Uh, actually, the notion that the economy has the capacity to provide enough for everyone is a falsifiable statement supported by facts. You can analyze the total amount of resources and the amount of work required to produce them, and figure out how they could be distributed differently. We've known for a long time that, in the US at least, there is enough food, shelter, and healthcare for everyone.

Suncho|5 years ago

> You're confusing the Fed's ability to monetize assets with the Treasury's ability to spend money on whatever it wants.

They're related. There's both fiscal stimulus and monetary stimulus going on here. The monetary stimulus only makes its way to consumers indirectly. On the fiscal side, as you say, Treasury can spend money on whatever they want. And when they do, they transform some of the financial sector's money into assets (treasuries). If the Fed wants to maintain its accommodative monetary policy, they're going to want to re-monetize those assets.

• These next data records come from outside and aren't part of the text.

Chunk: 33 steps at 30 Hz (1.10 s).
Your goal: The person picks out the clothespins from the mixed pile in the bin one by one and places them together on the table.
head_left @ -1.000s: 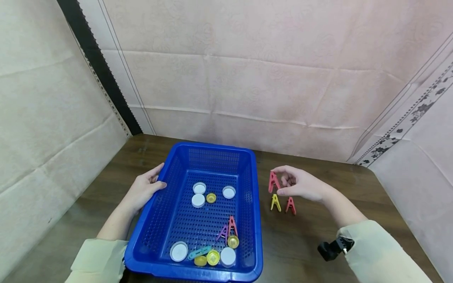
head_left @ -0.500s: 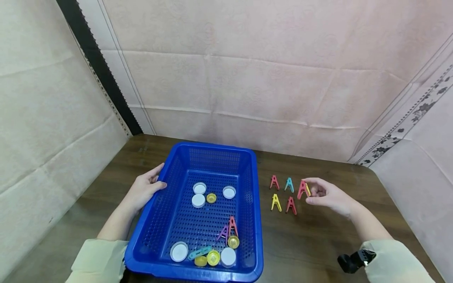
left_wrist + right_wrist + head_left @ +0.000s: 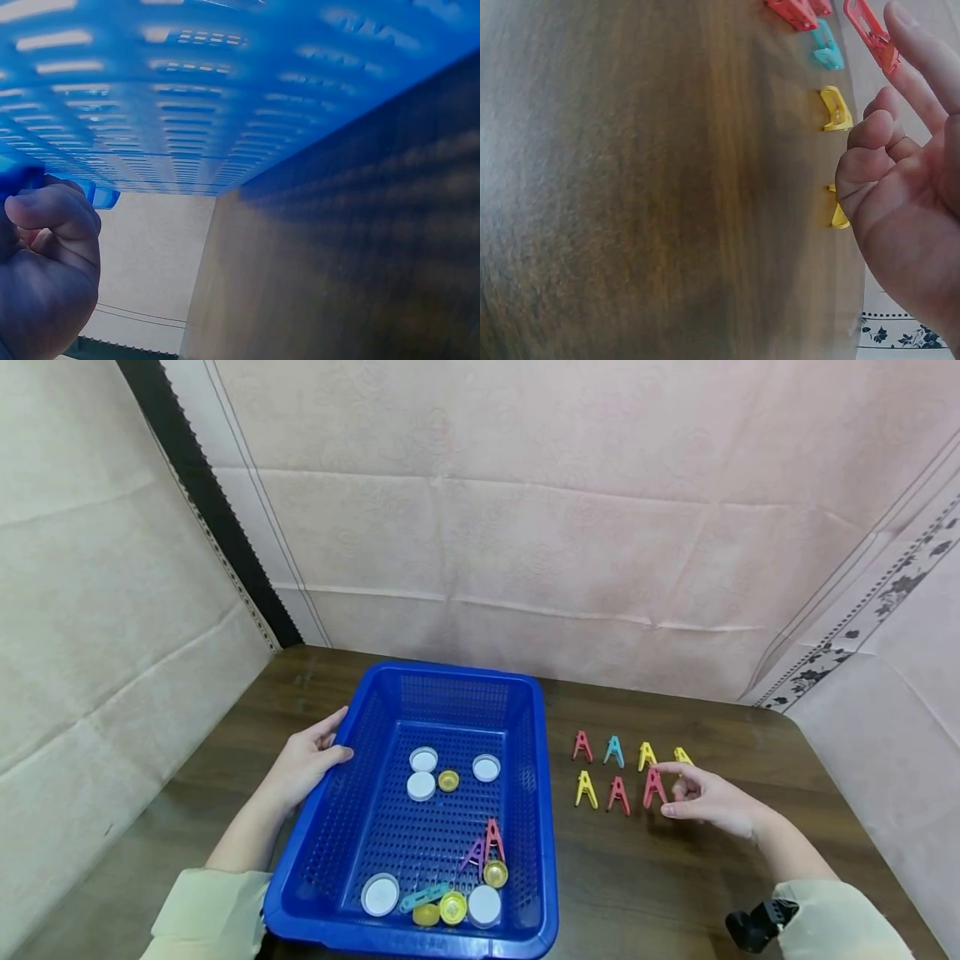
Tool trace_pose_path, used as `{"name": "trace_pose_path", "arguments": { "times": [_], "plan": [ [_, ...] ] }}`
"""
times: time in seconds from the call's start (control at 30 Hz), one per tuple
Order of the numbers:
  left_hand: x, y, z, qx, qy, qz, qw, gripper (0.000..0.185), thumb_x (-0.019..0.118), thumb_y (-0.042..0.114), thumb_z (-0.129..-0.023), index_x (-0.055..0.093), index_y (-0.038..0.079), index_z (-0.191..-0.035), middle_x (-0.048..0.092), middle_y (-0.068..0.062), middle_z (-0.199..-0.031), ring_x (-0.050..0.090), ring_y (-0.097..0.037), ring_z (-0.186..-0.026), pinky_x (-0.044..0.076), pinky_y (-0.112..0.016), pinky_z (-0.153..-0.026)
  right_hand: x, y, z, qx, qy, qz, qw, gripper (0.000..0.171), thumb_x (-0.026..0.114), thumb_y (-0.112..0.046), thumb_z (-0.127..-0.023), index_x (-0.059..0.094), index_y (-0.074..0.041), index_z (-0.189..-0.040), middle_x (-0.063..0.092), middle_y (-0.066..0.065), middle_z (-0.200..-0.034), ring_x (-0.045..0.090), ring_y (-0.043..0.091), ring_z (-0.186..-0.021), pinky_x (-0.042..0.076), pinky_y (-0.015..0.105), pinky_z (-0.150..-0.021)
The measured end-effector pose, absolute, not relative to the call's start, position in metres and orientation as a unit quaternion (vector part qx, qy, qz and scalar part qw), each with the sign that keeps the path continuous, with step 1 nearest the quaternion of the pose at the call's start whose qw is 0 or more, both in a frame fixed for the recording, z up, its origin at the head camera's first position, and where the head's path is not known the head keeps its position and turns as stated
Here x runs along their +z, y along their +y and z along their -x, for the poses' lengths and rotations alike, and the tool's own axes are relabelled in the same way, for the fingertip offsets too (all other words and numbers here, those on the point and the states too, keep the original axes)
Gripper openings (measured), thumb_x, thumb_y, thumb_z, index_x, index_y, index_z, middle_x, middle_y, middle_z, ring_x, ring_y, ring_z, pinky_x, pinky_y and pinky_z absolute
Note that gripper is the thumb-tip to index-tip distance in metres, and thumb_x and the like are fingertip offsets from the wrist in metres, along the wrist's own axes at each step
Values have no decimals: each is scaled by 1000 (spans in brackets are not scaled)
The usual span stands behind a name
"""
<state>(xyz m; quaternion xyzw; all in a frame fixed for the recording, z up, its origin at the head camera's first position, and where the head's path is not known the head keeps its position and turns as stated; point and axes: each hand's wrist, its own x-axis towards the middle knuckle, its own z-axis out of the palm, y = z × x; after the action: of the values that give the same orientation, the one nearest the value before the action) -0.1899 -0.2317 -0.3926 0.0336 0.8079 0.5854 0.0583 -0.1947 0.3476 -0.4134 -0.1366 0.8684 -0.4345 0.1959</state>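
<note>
Fingers (image 3: 670, 767) of right hand (image 3: 708, 799) pinch red clothespin (image 3: 654, 787).

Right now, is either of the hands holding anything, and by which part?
The left hand grips the blue basket by its left rim. The right hand pinches a red clothespin near its top.

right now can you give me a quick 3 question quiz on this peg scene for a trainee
1. True or false: the left hand holds the rim of the blue basket.
2. How many pegs stand on the table outside the basket? A) five B) seven C) nine
3. Fill in: the right hand pinches or touches a ____ peg at the end of the near row.

Key
1. True: its thumb lies over the left rim.
2. B: four in the far row, three in the near row.
3. Red; the pictures do not settle whether the grip is closed on it.
</note>
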Motion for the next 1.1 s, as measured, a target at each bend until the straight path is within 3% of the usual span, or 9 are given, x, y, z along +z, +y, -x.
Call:
{"name": "trace_pose_path", "arguments": {
  "times": [0.4, 0.9, 1.1],
  "plan": [
    [-393, -231, 191, 589, 805, -38, 58, 68, 58, 14, -89, 26, 15, -149, 63, -20, -110, 67, -29, -71, 56, -41, -57, -421, 348, 194, -421, 857, 130, 267, 66, 69, -18, -85, 36, 4, -138, 49, 4, -72, 44, 10, -57, 40, 24, -47],
    [-392, -232, 190, 590, 805, -33, 57, 68, 58, 14, -89, 26, 15, -149, 63, -20, -109, 67, -28, -71, 55, -40, -56, -417, 348, 197, -379, 883, 112, 254, 72, 73, -21, -81, 35, 3, -138, 50, 5, -73, 46, 15, -61, 39, 26, -50],
    [-390, -230, 188, 595, 800, -36, 58, 69, 59, 14, -89, 25, 15, -149, 62, -22, -111, 67, -28, -71, 56, -39, -56, -408, 347, 199, -345, 905, 121, 216, 68, 71, -26, -83, 39, -2, -138, 49, 7, -76, 45, 17, -63, 39, 27, -51]
  ]
}}
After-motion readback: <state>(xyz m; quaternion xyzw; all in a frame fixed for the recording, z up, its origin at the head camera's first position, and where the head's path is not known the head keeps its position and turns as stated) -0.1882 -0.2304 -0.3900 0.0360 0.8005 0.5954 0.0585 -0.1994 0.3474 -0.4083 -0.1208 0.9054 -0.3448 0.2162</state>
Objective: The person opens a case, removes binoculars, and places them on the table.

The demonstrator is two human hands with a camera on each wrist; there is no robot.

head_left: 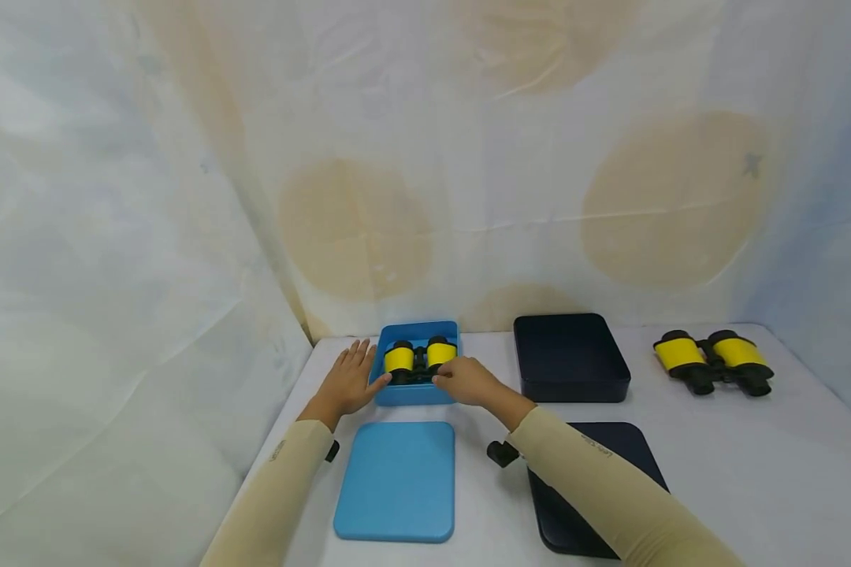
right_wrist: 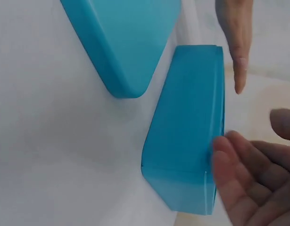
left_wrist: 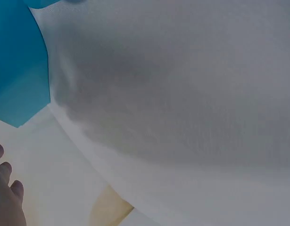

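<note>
A pair of yellow and black binoculars (head_left: 420, 359) lies inside an open blue box (head_left: 417, 394) at the back left of the table. My left hand (head_left: 349, 379) lies flat on the table against the box's left side, thumb at its near corner. My right hand (head_left: 462, 379) rests at the near right end of the binoculars, fingers loosely curved. In the right wrist view its fingers (right_wrist: 248, 183) and thumb stand apart beside the blue box (right_wrist: 187, 136), with nothing between them. The left wrist view shows only a corner of the box (left_wrist: 17, 70) and the left hand's fingertips (left_wrist: 5, 188).
The blue lid (head_left: 397, 480) lies flat in front of the box. To the right are an open dark navy box (head_left: 570, 358) and its lid (head_left: 613, 449) under my right forearm. A second pair of binoculars (head_left: 712, 361) sits far right. Cloth walls close in left and behind.
</note>
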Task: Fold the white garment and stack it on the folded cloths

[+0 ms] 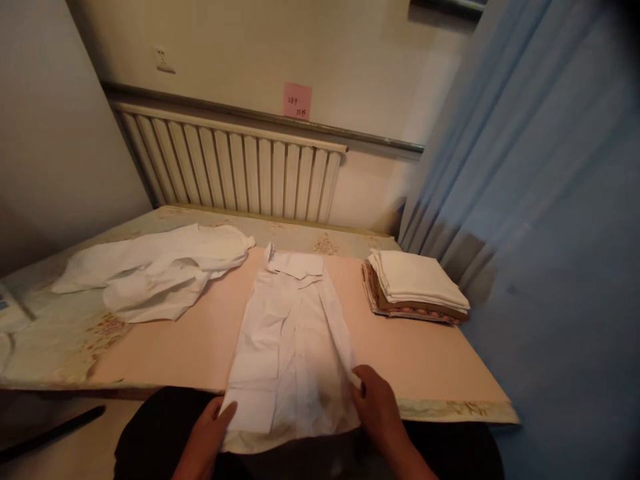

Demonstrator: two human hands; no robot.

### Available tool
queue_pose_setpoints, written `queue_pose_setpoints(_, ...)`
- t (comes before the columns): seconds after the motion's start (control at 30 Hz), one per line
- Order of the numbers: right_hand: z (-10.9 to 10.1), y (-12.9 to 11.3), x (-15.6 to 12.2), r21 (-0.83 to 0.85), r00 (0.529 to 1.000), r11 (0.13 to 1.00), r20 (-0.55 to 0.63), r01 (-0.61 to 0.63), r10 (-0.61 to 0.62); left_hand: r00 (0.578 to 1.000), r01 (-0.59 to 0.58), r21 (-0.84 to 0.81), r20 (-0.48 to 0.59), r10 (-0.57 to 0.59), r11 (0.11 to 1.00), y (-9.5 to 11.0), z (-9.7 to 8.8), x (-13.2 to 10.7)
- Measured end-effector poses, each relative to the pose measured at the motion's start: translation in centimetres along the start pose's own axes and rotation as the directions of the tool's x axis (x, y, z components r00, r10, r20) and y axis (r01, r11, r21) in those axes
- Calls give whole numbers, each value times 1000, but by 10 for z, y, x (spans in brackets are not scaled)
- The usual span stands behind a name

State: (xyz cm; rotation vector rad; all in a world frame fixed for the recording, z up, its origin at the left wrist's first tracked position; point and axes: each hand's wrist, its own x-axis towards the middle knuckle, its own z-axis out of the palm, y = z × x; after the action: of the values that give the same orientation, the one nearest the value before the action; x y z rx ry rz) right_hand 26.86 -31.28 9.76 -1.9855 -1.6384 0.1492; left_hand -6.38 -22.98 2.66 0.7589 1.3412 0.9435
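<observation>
A white shirt (295, 347) lies lengthwise in front of me, its collar at the far end and its sides folded inward. Its near end hangs past the table's front edge. My left hand (213, 423) pinches the near left edge of the shirt between thumb and fingers. On the opposite side, my right hand (377, 407) is closed around the near right edge, with a bit of white cloth showing at the fingers.
A second white garment (170, 267) lies crumpled at the left. At the right is a stack of folded cloths (417, 283). A pink mat (320, 313) covers part of the flowered tabletop (325, 243). A radiator (235, 163) stands behind, and a blue curtain (525, 200) hangs on the right.
</observation>
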Motion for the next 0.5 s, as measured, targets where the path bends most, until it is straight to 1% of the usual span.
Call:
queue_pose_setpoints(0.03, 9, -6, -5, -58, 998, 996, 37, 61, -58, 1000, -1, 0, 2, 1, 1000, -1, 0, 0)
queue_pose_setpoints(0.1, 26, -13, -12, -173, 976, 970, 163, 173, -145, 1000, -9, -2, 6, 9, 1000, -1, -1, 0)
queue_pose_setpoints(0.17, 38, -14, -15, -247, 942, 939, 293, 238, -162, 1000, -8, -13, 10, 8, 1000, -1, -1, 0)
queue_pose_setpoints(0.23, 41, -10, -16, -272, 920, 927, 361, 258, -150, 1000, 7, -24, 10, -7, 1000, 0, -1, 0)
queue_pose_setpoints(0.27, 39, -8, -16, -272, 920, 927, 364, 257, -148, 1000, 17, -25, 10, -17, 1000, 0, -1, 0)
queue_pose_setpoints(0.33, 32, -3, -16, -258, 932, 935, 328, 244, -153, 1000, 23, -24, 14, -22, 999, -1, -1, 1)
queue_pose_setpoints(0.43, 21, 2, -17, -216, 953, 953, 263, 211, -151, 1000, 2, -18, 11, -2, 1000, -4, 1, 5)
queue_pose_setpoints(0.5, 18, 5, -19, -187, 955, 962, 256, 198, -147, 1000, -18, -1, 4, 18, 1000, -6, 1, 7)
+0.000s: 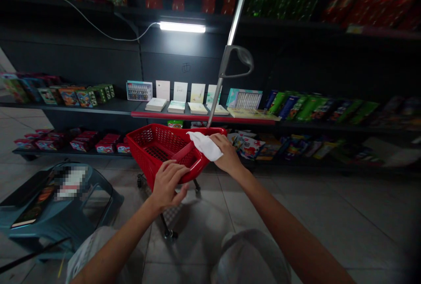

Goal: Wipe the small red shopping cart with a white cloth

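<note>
A red shopping cart [149, 139] with a perforated basket and dark casters stands in front of me. My left hand [168, 185] lies on the near left edge of its handle, fingers laid over the red plastic and thumb held apart. On the far right, my right hand [227, 153] is closed on a white cloth [205, 144], which is pressed against the cart's right rim. Part of the cloth hangs loose to the left of the fingers. A metal pole [226, 56] with a grey loop-shaped grip rises behind the cart; its lower end is hidden.
Dark shelves [98, 106] with books, boxes and packets run across the back. A lit tube lamp [182, 27] hangs under the upper shelf. At left, a blue-grey stool [98, 179] carries flat dark items. Grey floor tiles [194, 249] and my knees show below.
</note>
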Demonstrator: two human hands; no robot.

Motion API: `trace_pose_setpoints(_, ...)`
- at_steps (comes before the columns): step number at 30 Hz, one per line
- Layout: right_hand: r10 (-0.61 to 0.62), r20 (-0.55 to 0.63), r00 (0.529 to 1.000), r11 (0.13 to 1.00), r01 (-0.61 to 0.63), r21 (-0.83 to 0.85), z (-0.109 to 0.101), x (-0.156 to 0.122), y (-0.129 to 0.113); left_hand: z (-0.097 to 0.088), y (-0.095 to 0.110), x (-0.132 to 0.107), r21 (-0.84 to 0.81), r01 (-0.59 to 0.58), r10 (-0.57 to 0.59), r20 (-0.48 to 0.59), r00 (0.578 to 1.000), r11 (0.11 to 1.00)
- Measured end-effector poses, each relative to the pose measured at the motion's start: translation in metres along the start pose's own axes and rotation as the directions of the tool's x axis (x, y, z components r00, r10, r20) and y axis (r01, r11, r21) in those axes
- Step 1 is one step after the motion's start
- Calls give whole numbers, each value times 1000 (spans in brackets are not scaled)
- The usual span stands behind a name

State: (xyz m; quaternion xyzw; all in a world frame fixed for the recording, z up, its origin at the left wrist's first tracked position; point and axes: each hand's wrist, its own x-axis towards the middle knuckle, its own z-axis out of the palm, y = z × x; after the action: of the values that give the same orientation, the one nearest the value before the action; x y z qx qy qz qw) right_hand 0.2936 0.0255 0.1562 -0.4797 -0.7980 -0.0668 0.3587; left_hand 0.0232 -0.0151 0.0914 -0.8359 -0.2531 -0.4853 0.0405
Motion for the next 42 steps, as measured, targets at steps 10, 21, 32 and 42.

> your statement that our economy has the capacity to provide a decent standard of living to everyone is an article of faith

"decent standard of living" was not crucial to my point.

There's some part of our economy's productive capacity that we have consciously decided not to shut down because we've deemed "essential" to consumers. My point is that it would be a mistake for us not to provide consumers with the means (money) to access that capacity.

neffy|5 years ago

The Federal Reserve's balance sheet, and its actions matter very much. What is essentially in the process of happening is a massive disconnect between the "operating system" of the economy - the financial system, which is in the process of crashing (bear with it, it's a very slow system it takes a while), and the economy - the computer - which is as you say, essentially fine, but no longer working because... operating system.

As far as the balance sheet itself is concerned, it's important to look at all of it - with any magician it's critical to watch both hands - and in this case, the right hand is doing this to the M2 money supply, i.e. creating $2 trillion.

https://fred.stlouisfed.org/series/M2

Approximately 15% of the real money supply, or about $5,000 for every man, woman and child in the USA, had it been handed to them directly.

That's this month. If that has to be done every month for the rest of the year...

thomashobohm|5 years ago

That is NOT what M2 means! Have you discounted the value of the ETFs and bonds the Fed has purchased? They're not suddenly valueless.